= Try it =
Beginning with the first line of the data below, reproduce every line unchanged, ending with the line that holds "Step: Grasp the".

= Data block =
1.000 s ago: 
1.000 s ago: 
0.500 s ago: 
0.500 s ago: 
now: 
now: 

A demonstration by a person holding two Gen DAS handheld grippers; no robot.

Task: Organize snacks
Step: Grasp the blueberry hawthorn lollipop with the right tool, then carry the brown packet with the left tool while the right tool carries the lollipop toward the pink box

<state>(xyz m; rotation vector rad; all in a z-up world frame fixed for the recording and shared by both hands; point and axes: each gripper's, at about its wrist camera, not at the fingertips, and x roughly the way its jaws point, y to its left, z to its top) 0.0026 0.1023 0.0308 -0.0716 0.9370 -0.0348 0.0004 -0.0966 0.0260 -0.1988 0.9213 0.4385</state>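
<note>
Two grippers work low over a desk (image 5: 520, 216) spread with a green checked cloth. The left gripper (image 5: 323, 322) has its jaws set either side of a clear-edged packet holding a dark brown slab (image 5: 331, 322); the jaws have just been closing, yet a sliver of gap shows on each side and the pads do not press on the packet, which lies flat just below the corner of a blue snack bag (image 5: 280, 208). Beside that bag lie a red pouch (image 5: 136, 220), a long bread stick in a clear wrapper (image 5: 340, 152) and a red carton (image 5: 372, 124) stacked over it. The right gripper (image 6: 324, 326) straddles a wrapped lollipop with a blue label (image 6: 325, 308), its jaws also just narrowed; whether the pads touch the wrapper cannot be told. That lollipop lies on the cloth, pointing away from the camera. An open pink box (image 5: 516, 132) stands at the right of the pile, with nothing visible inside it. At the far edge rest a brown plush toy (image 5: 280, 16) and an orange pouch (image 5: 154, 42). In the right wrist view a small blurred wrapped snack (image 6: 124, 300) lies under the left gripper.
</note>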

= Task answer =
1.000 s ago: 
1.000 s ago: 
0.500 s ago: 
0.500 s ago: 
now: 
now: 

A demonstration by a person holding two Gen DAS handheld grippers; no robot.

Task: Organize snacks
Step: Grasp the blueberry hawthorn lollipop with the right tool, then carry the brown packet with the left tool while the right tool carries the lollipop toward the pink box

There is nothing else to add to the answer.